** EXERCISE AIM **
On every line of the listing, check for "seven"; copy the lines that have it.

** EXERCISE DATA **
-- Opening Marker --

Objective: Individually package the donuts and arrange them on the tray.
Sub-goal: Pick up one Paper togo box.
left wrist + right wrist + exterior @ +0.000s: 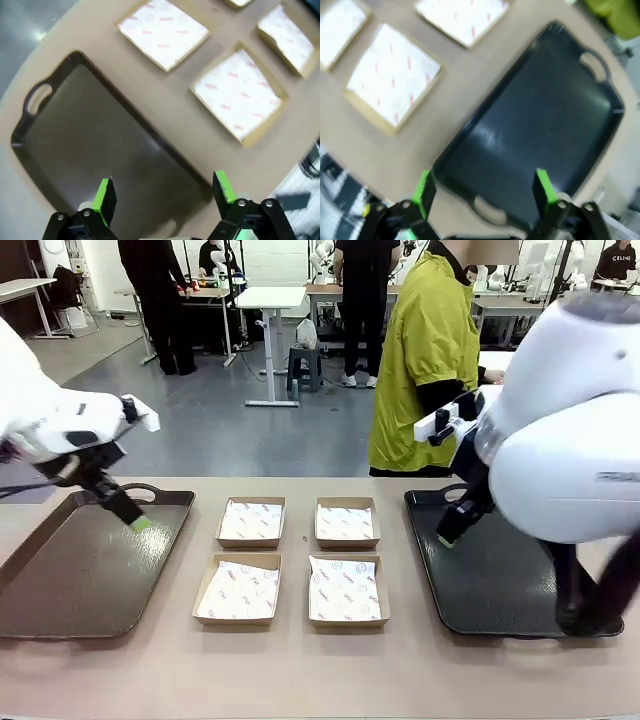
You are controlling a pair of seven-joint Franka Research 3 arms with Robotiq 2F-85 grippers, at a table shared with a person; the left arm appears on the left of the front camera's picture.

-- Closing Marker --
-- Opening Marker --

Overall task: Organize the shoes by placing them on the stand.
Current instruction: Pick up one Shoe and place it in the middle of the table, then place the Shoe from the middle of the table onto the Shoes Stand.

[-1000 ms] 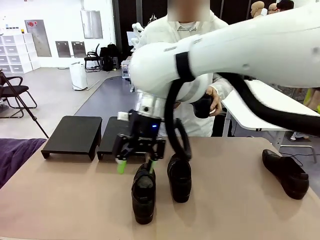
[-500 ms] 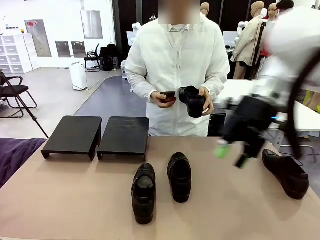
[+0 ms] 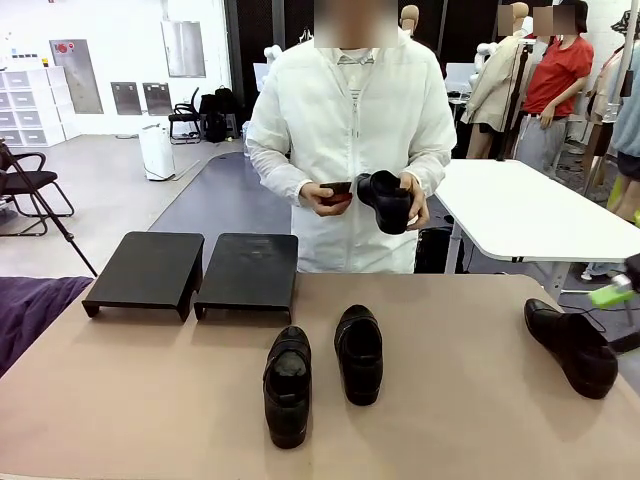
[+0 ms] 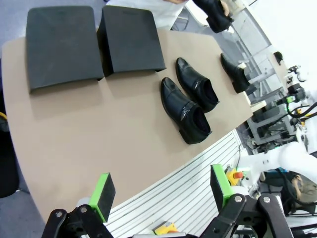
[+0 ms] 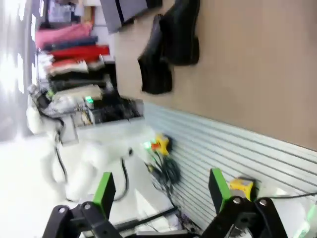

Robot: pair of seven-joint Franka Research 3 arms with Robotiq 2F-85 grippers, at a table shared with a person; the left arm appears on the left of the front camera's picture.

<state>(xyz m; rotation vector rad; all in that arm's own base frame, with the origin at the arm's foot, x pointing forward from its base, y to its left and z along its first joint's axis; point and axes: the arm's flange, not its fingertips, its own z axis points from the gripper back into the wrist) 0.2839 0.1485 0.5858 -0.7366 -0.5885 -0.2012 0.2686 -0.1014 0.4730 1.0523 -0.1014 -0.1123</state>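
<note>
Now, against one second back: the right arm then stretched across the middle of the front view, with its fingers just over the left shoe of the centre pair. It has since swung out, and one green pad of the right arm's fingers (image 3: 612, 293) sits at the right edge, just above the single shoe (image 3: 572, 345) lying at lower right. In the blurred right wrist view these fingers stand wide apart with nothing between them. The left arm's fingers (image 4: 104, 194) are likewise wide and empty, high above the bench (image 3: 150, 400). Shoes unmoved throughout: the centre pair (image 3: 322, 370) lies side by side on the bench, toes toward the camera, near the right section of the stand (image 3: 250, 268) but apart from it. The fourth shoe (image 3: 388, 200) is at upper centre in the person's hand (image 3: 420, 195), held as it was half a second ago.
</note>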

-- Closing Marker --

** ANSWER TO THIS PROBLEM **
You are controlling a pair of seven-joint Franka Research 3 arms with Robotiq 2F-85 grippers, at a table shared with a person; the left arm appears on the left of the front camera's picture.
Robot: pair of seven-joint Franka Research 3 arms with Robotiq 2F-85 grippers, at a table shared with a person; the left arm appears on the left of the front camera's picture.

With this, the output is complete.